MR. RUSSERT: The vice president of Iraq said yesterday that he expected the United States to attack Iraq regardless of whether or not they allowed U.N. inspectors.                

VICE PRES. CHENEY: Well, the issue with Iraq isn’t inspectors. That’s just a piece of the equation. The inspectors are a means to allow the international community to assure itself that Iraq has come into compliance with U.N. Resolution 687. Specifically they agreed to give up their weapons of mass destruction, to allow international supervision to see that it had all been dismantled and destroyed. They’ve never done that. They kicked the inspectors out so that the world doesn’t know what they’ve got.

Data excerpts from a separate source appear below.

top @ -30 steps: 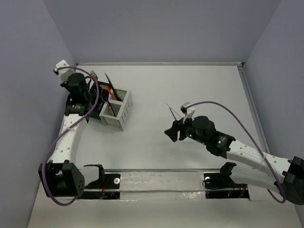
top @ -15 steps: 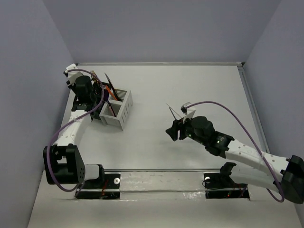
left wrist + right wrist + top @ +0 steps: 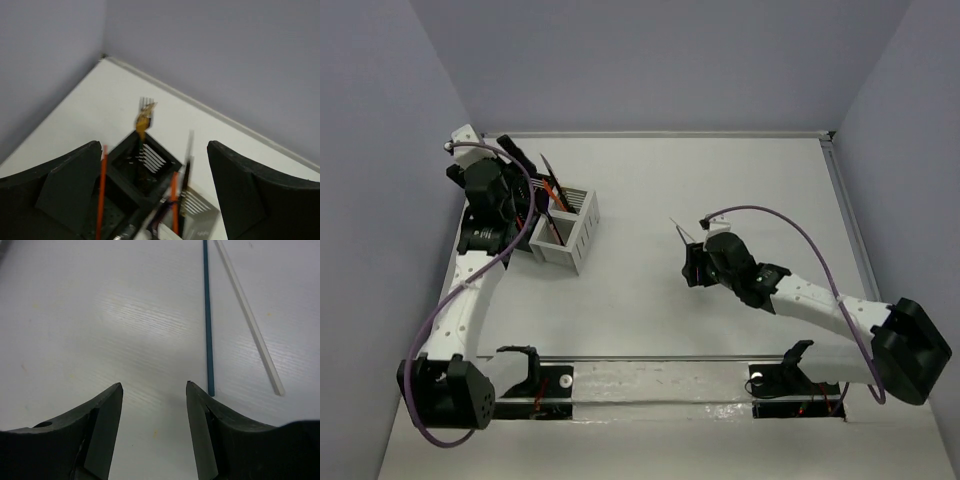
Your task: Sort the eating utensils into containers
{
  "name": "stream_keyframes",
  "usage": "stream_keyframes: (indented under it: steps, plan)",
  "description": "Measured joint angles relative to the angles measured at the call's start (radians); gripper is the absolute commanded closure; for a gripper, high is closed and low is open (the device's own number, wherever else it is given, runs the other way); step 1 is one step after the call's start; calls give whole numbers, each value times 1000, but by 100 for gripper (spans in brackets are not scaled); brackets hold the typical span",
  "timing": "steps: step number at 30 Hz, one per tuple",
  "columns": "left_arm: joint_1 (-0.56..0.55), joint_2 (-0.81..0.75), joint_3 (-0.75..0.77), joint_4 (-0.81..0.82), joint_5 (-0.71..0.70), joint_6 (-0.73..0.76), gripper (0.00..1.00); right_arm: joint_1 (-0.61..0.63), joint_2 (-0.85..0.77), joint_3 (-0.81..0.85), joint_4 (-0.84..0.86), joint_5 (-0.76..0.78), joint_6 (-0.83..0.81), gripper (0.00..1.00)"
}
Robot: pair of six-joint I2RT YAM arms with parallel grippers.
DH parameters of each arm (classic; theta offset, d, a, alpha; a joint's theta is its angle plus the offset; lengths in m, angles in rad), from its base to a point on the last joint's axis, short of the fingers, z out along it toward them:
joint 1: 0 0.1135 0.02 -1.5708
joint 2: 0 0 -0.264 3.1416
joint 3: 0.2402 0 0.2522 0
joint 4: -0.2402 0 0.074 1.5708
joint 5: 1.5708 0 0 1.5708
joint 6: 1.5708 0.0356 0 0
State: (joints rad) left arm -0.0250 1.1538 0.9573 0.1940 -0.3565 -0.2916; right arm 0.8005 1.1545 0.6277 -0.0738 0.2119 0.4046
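Right wrist view: my right tool, jaws apart, hangs beside the teal stick on the surface; the pickup next needs a sideways shift. Left tool gapes above the black caddy.

Robot lab booth: plain lilac walls boxing a white table

We read no text, label, brand or number in any view (top, left wrist and right wrist all checked).
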Motion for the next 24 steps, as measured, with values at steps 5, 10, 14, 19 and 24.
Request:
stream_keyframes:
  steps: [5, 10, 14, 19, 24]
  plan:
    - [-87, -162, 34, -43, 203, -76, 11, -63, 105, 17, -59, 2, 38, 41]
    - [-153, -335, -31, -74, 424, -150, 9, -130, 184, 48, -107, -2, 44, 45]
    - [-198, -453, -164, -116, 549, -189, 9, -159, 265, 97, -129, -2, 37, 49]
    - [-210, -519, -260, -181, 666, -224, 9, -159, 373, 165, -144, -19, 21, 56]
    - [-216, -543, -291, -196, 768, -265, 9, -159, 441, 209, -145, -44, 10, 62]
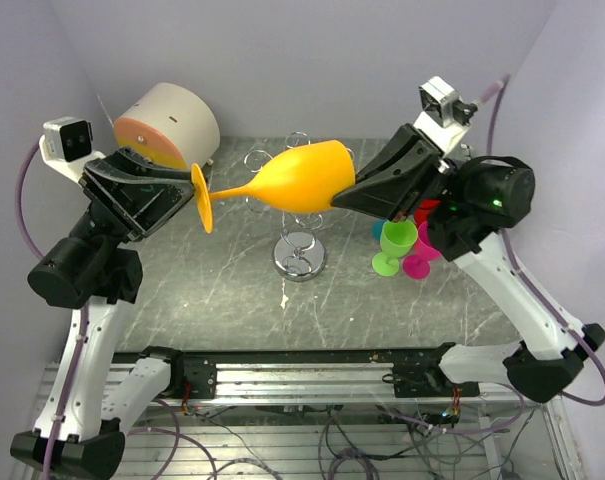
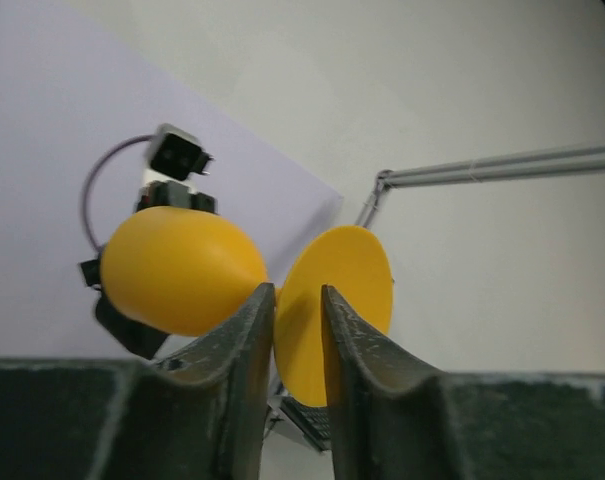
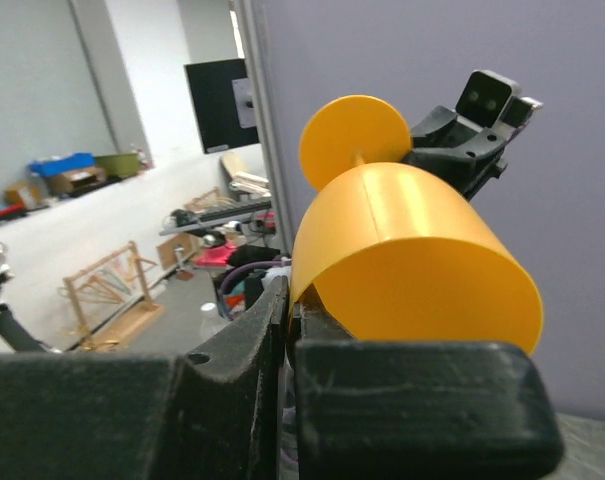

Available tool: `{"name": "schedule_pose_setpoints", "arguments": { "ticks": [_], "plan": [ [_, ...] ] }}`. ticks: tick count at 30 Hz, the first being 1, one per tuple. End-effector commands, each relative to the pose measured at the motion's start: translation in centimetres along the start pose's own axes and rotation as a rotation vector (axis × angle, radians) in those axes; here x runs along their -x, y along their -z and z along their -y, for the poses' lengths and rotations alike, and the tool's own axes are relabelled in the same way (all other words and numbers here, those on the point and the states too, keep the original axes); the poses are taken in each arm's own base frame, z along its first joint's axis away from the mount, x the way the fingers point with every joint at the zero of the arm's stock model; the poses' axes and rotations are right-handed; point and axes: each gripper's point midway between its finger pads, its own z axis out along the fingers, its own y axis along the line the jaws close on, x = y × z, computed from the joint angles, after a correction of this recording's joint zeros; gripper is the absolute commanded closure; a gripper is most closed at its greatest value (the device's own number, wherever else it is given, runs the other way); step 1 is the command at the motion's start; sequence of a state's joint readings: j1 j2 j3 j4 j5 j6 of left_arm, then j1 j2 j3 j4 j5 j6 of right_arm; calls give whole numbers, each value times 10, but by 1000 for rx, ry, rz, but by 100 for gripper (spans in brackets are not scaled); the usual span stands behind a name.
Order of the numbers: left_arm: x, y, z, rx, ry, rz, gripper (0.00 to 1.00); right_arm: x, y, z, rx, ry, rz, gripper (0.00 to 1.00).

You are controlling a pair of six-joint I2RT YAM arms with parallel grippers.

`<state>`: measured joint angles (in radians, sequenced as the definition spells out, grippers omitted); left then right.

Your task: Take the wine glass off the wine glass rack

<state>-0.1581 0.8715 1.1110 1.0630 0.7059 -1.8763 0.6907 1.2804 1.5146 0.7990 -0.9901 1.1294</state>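
You have the wine glass (image 1: 300,178) lying sideways in the air above the wine glass rack (image 1: 299,258). Your left tool (image 2: 299,335) is nearly closed, pinching the glass's foot disc edge-on. Your right tool (image 3: 288,325) is clamped on the bowl's rim. The glass hides most of the rack's hooks; you cannot tell whether it touches them. The rack's base stands on the counter (image 1: 222,290).

Bright, even overhead light fills my top view: the wine glass (image 1: 302,178) glows, the chrome foot of the wine glass rack (image 1: 299,258) glints, and shadows on the table (image 1: 212,290) are soft. In my wrist views, my left fingers (image 2: 237,400) and right fingers (image 3: 412,400) look dark and blurred up close.
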Motion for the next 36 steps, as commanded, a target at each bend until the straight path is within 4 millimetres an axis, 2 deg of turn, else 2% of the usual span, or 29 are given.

My concern is that we’ll see an agreement to allow inspectors back in but they’ll be constrained. They’ll be limited. They won’t have the size or the right of the penetration that’s necessary to be confident that this guy has not developed nuclear weapons or developing biological and chemical agents. We know he’s got chemicals and biological and we know he’s working on nuclear.                

MR. RUSSERT: If we overthrow Saddam Hussein, what, who do we get? Could it be worse?                

VICE PRES. CHENEY: One scenario by which it would be worse is if we do nothing and one of his sons succeeds him. He’s no prize, but his offspring leave a lot to be desired. He’s got one son who beat Saddam’s personal valet to death with his bare hands back in the 1980s. This is not—there’s no reason to be optimistic about the succession in Iraq if the outside world allows Saddam to continue doing what he’s doing.